What the task requires
Your answer should be the data below, reproduced with nothing changed.
——
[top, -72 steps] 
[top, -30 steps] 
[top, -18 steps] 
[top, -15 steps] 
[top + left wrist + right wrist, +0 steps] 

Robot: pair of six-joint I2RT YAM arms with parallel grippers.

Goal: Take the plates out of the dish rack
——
Result of this exercise
[top, -72 steps] 
[top, -30 steps] 
[top, -18 steps] 
[top, -15 steps] 
[top + left wrist + right wrist, +0 steps] 

Robot: pair of six-joint I2RT YAM arms with parallel grippers.

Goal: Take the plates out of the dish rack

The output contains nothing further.